Nursing workforce shortages hit 'highest known' level

Record numbers of nursing shortages have been revealed
Seanín Graham

THE number of unfilled jobs in the nursing workforce across Northern Ireland has hit a record high - with new figures revealing more than 2,200 posts are lying vacant.

A breakdown of official workforce vacancies obtained by the Irish News show a shortage of more than 1,800 registered nurses and midwives as well hundreds of vital support staff at a time of unprecedented NHS pressures and spiralling waiting lists.

The support workers, previously known as auxiliaries but now referred to as nursing assistants, are "vital" to the sector with nurses "totally dependent on them", according to a leading union leader.

Working under the direction of registered staff, support nurses' work includes ensuring the personal hygiene of patients, observations, administering food and drink as well as some treatments.

Latest figures - which relate to the end of March this year - show there are 343 unfilled support jobs.

Janice Smyth, director of the Royal College of Nursing (RCN), said the current level of vacancies were the "highest it's ever been".

"These are certainly the worst I have ever known and come at a time when we have the lowest number of pre-registration (student nurses) qualifying from university after places were cut between 2011 and 2016," she said.

"Vacancies are recorded as those jobs which have been empty for three months but we know there are even more since March. It also doesn't take into account sickness absence which is very high at the moment."

While the number of student nursing places has been increased to 1,000 following successive cuts by Stormont ministers, Ms Smyth said there will still be a 'catch-up' period.

Earlier this month the chief executive of the Health and Social Care Board, Valerie Watts, was forced into an embarrassing u-turn after incorrectly informing the NI Affairs Committee in London that the number of workforce shortages across the north's entire health service totalled 1,800. The real figure is in excess of 5,600.

The Department of Health routinely published vacancy numbers up until three years ago.

Ms Smyth said it was "only right" that all information around job shortages in the health sector was shared in an open manner.

A spokeswoman for the department said it "fully accepted" that the vacancy figures continue to highlight the pressure that the system faces in recruiting staff to meet demand.
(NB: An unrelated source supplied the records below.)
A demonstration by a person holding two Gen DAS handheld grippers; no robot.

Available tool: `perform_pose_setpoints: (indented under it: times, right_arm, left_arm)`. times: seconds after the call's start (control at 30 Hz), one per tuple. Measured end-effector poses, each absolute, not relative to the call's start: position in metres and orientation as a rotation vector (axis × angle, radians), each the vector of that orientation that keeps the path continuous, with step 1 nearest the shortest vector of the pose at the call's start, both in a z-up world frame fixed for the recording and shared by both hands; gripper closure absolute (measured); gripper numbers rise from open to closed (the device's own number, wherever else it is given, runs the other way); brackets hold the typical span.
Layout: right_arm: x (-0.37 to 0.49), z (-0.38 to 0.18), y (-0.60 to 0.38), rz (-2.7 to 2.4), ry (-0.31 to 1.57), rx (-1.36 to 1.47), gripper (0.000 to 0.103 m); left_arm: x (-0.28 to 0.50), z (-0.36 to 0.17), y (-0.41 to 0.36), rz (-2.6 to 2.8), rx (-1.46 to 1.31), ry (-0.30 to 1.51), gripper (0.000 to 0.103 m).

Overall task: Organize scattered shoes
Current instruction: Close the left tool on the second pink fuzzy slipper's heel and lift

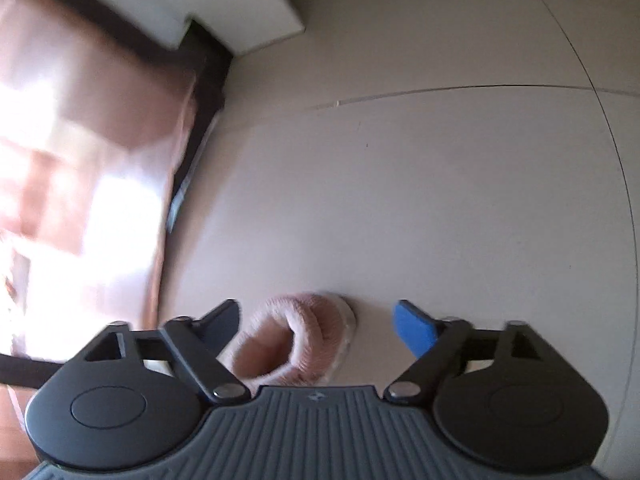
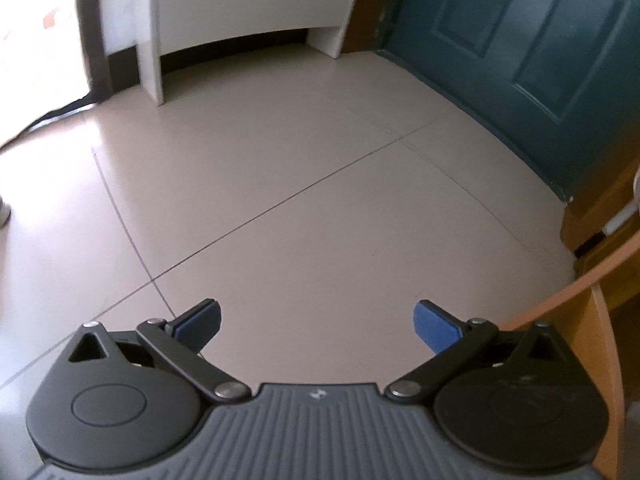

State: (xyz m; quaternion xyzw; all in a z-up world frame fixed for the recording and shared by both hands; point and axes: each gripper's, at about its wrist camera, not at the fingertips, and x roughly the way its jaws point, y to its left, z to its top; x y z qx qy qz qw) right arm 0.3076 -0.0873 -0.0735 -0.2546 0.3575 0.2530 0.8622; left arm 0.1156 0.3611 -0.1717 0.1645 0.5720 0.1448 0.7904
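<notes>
A fluffy pink slipper [image 1: 298, 338] lies on the pale tiled floor in the left wrist view, its opening turned toward the camera. My left gripper [image 1: 316, 320] hangs over it with the jaws apart. The slipper sits between the fingers, nearer the dark left finger, and a gap of bare floor separates it from the blue right pad [image 1: 414, 326]. I see no pad pressing on it. In the right wrist view my right gripper [image 2: 316, 322] stands open over bare tiles, with nothing between its blue pads.
A white cabinet [image 2: 248, 4] on legs stands at the back, also seen as the white cabinet [image 1: 224, 4]. A teal door [image 2: 540, 56] runs along the right, and wooden furniture [image 2: 592, 320] sits at the lower right. A sunlit brown door [image 1: 80, 160] fills the left.
</notes>
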Motion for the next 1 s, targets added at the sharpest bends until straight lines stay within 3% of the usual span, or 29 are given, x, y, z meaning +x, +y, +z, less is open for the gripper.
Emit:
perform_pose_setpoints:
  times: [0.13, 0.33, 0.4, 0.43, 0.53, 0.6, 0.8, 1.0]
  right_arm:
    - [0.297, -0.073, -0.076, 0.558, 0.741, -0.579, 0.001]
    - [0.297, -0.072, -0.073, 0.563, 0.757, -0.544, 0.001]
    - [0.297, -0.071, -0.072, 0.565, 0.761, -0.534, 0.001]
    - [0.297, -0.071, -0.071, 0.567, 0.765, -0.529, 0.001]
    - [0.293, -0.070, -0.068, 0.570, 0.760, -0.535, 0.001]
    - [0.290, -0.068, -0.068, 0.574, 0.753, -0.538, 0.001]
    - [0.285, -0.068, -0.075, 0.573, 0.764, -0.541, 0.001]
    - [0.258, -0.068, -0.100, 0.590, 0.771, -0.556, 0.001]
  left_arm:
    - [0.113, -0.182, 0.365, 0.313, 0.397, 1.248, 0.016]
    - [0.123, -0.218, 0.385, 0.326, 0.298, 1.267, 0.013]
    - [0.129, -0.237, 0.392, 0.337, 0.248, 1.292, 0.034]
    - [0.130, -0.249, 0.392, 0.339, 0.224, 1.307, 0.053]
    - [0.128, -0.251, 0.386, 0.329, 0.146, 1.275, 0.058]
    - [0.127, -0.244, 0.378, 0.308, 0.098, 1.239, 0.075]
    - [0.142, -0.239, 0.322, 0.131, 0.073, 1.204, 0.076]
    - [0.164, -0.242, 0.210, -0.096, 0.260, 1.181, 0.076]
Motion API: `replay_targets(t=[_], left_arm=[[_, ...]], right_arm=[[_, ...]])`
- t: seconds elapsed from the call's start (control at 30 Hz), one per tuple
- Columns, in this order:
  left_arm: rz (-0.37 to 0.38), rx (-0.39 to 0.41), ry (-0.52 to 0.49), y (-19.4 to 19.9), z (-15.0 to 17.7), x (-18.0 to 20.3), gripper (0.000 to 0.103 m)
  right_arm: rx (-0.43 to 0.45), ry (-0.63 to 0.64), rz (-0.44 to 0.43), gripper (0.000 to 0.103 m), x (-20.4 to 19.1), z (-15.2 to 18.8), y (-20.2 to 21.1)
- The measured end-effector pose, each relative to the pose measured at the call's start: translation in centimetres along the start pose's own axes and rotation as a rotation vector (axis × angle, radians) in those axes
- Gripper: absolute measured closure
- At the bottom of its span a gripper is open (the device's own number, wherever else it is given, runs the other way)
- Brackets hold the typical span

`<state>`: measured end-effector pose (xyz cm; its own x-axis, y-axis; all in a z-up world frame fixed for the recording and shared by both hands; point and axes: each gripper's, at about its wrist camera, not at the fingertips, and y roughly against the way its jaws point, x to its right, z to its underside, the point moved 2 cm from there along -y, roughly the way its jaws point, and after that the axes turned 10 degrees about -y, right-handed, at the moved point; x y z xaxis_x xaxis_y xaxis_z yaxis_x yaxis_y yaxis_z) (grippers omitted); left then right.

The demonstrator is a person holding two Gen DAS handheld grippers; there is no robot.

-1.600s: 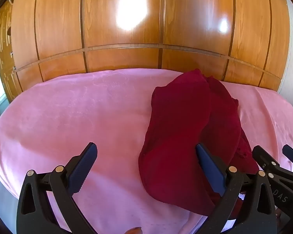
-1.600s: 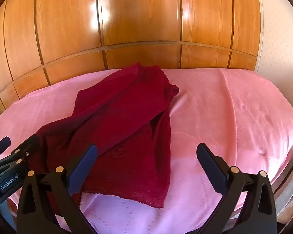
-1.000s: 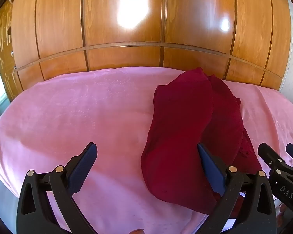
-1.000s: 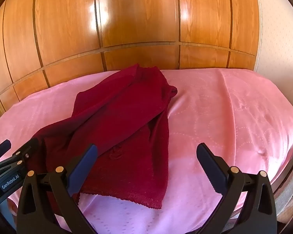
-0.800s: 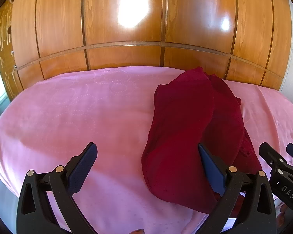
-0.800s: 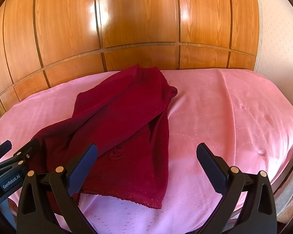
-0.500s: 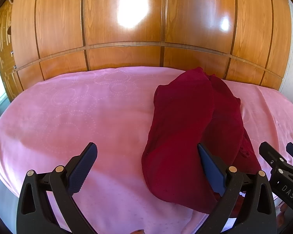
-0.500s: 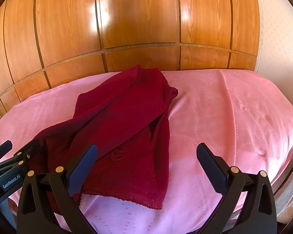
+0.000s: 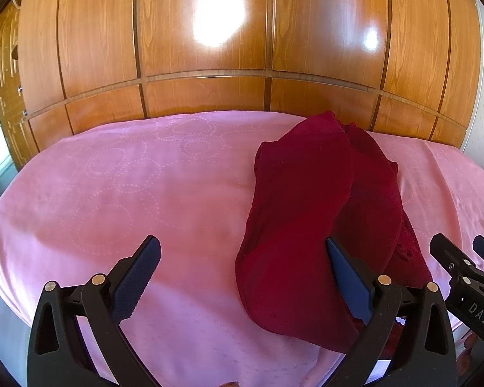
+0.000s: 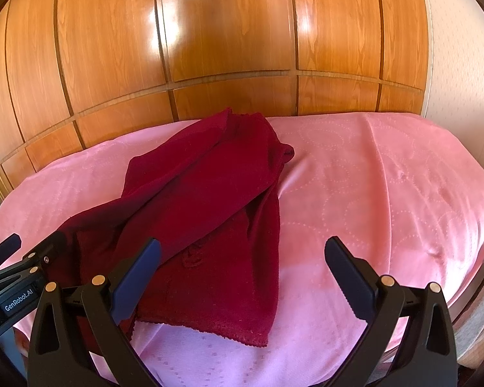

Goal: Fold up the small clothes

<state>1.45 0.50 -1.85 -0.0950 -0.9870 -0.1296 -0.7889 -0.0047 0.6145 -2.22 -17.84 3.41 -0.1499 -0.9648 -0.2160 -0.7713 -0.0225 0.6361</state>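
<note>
A dark red knitted garment point(image 9: 309, 213) lies loosely folded over on the pink bedspread point(image 9: 129, 193), long axis running away from me. In the right wrist view the garment point(image 10: 209, 213) lies left of centre with its scalloped hem nearest. My left gripper point(image 9: 242, 267) is open and empty, hovering above the near edge; its right finger is over the garment's near end. My right gripper point(image 10: 242, 267) is open and empty, its left finger over the hem. Each gripper shows in the other's view: the right one point(image 9: 468, 277), the left one point(image 10: 19, 267).
A glossy wooden panelled wall point(image 9: 209, 48) runs along the far side of the bed. A pale wall point(image 10: 458, 48) stands at the right. The bed's right edge point(image 10: 477, 296) drops off near the right gripper. Bare bedspread lies left and right of the garment.
Almost nothing: both grippers stay open and hover in place with only a slight drift. The garment has not moved.
</note>
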Motion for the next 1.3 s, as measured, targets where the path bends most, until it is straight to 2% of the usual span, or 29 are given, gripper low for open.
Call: replay_targets(t=[0.77, 0.97, 1.0, 1.03, 1.07, 1.1, 1.17, 1.3], left_arm=[[0.025, -0.023, -0.044, -0.6, -0.6, 0.8, 0.005], [0.107, -0.072, -0.105, -2.2, -0.8, 1.9, 0.041], [0.136, -0.083, -0.116, -2.6, -0.7, 2.1, 0.054], [0.164, -0.094, -0.125, -2.9, -0.7, 2.3, 0.061], [0.187, -0.106, -0.131, -3.3, -0.6, 2.4, 0.075], [0.211, -0.123, -0.128, -3.7, -0.4, 2.2, 0.086], [0.249, -0.132, -0.120, -4.0, -0.2, 1.8, 0.094], [0.339, -0.119, -0.043, -3.9, -0.2, -0.4, 0.094]], right_arm=[[-0.037, -0.067, -0.052, 0.002, 2.2, -0.3, -1.2], [-0.048, -0.112, -0.091, 0.002, 3.3, -1.0, -1.1], [-0.062, -0.126, -0.116, 0.003, 3.5, -1.1, -1.3], [-0.080, -0.136, -0.143, 0.010, 3.6, -1.2, -1.4], [-0.105, -0.146, -0.177, 0.021, 3.6, -1.2, -1.6], [-0.141, -0.159, -0.220, 0.026, 3.5, -1.2, -2.1], [-0.208, -0.193, -0.301, 0.034, 3.1, -1.2, -3.1], [-0.331, -0.238, -0.409, 0.045, 1.5, -1.1, -5.7]])
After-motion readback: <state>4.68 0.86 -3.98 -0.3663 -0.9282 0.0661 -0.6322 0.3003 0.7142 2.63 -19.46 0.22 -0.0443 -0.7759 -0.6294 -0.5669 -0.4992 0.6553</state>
She added that in May the department had published its Health and Social Care Workforce Strategy 2026 which sets out its goals for a "workforce that will match the requirements of a transformed system".

"It should also be noted that vacancy rates can include newly created posts as well as existing ones," she said.

"Since March 2018, funding has been allocated to a range of transformation proposals. As a result, in the short term, it is likely that the overall number of vacancies will increase further, because (the service) will be actively recruiting to new posts associated with transformation."